Managers and inspectors who administer contracts for municipal construction and rehabilitation projects.

Accreditation

This course is recognized by:

  • This course may be used for the technical specialist programs only. Please contact OACETT to ensure that this course satisfies your particular examination program for certification. Point Value = 5
  • The Engineering Institute of Canada awards 14 Professional Development Hours to this workshop.

Format

Small and large group discussions, self-assessment questionnaires, video, case studies and exercises. Groups will be asked to recommend solutions to work specific case studies, then will practice their solution with the instructor.

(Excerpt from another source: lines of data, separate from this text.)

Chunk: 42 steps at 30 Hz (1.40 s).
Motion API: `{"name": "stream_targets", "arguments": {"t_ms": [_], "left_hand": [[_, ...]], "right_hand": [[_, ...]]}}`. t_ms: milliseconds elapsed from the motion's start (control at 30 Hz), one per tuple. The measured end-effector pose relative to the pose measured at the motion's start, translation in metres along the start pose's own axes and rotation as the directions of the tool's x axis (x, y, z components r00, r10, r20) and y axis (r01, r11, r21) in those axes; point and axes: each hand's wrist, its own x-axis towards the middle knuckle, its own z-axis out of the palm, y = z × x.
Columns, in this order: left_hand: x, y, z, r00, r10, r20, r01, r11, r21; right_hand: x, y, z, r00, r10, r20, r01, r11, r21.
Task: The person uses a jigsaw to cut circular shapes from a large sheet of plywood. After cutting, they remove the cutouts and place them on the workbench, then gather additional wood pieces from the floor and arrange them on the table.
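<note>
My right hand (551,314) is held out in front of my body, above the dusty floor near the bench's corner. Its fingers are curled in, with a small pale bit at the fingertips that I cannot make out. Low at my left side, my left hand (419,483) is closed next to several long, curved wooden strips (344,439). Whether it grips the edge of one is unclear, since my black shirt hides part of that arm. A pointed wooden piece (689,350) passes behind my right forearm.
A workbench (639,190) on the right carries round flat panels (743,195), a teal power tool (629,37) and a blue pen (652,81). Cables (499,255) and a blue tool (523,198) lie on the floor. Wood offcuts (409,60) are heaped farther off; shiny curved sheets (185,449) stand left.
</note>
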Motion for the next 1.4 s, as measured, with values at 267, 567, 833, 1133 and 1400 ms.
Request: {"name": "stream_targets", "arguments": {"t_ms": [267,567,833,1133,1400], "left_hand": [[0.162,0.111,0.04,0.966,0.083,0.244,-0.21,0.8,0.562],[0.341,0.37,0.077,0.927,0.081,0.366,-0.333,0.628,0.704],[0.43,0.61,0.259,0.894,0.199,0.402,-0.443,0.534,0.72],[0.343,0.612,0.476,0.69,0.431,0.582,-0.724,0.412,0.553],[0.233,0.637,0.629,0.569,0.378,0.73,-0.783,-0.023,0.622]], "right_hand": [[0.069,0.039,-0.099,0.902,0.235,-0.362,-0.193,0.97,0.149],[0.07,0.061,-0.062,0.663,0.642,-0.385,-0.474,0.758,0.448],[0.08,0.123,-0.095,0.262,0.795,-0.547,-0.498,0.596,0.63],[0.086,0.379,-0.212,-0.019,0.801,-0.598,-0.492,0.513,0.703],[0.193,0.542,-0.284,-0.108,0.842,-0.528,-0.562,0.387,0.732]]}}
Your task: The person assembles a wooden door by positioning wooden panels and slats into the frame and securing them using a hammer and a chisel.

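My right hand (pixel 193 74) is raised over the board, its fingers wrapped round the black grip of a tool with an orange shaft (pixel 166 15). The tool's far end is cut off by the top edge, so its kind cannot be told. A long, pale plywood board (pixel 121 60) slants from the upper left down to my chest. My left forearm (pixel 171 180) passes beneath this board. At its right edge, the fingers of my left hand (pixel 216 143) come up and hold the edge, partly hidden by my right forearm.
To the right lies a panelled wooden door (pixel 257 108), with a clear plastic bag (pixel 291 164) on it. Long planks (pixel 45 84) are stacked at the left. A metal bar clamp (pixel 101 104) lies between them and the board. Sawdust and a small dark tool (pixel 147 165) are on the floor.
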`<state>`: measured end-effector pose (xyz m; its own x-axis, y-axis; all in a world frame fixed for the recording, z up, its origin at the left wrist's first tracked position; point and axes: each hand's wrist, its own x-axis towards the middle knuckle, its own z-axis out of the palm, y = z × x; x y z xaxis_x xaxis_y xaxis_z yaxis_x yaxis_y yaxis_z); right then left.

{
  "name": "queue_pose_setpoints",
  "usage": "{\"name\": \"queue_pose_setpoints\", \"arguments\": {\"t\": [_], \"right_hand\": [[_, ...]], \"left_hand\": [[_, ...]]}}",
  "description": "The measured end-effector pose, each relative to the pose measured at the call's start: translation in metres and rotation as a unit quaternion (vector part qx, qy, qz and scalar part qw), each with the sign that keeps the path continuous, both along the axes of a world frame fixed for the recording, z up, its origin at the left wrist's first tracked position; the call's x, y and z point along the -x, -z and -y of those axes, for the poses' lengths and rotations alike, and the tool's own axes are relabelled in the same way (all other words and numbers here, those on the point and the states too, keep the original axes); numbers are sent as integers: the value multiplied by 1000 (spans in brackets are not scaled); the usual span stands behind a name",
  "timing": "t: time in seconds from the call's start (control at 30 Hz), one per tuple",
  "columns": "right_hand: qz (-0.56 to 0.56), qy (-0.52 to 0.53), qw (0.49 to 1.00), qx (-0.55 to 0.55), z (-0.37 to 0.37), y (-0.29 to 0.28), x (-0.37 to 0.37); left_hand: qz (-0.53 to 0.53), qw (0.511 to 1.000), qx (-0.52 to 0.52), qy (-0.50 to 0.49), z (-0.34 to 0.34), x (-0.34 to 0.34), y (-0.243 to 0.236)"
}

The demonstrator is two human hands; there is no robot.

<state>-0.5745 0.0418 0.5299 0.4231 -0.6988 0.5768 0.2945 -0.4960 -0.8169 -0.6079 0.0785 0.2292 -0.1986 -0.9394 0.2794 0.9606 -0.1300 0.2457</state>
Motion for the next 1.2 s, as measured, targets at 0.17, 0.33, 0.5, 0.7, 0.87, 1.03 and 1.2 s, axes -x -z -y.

Municipal Liability: Traffic Collisions

Course Description
The course provides an in-depth understanding of municipalities’ exposure to liability due to their legal obligation to provide safe road facilities to the public, and how to avoid that costly exposure. The course explains the legal principle of “joint and several liability” in Canadian courts, and practical steps that municipalities can take to fulfill their legal obligations through proper design, inspection, maintenance, and documentation of road facilities. Several real-life examples will be discussed to explain how municipalities were found legally liable.

Course Content

  • Liability in designing roadways and Intersections
  • Liability in implementing traffic control devices
  • Liability in designing roadway/intersection lighting
  • Liability in routine road patrol and maintenance
  • Liability in winter patrol and maintenance
  • Liability in planning and designing road facilities dedicated to vulnerable road users
  • The importance of conducting routine traffic safety studies
  • Identifying and documenting design/maintenance flaws
  • Practical methods to address design/maintenance flaws
  • The benefits of using emerging technologies

Who Should Attend?
The primary target audience of this course are transportation professionals and risk managers involved with road design, inspection, and maintenance. Participants do not need to have formal engineering education. Example municipal positions that would be interested in taking the course include:

  • Transportation manager.
  • Transportation planning manager.
  • Transportation operations supervisor.
  • Transportation engineer.
  • Transportation planner.
  • Transportation technician.
  • Transportation technologist.
  • Traffic technician.
  • Road superintendent.
  • Any position involved with traffic/road safety.
  • Any managerial position involved with public works, transportation services, risk management, or design and construction.

Prerequisites
Course participants are encouraged to make themselves familiar with the level-of-service standards adopted by their respective municipalities regarding the design, inspection, and maintenance of road facilities. Participants are encouraged to bring a scientific calculator that may be needed to answer the quizzes and the final exam.

What to bring:

  1. Pen and Pencil.
  2. Scientific calculator or a scientific calculator app on your smartphone.
  3. An Internet-connected device (e.g., a smartphone, laptop) for the daily quizzes and to participate in the course polls.
  4. The course polls will be done using Slido. To participate in the polls, you may download the Slido app (from Apple App Store or Google Play Store) or access the polls from any browser.

Evaluation Process
Your grade will be calculated as follows:

Quiz 1 15% Day 1
Quiz 2 15% Day 2
Course Project 40% Due 1 week after course completion
Final Exam 30% Day 3
Total 100%

A final grade of 60% is required to pass the course.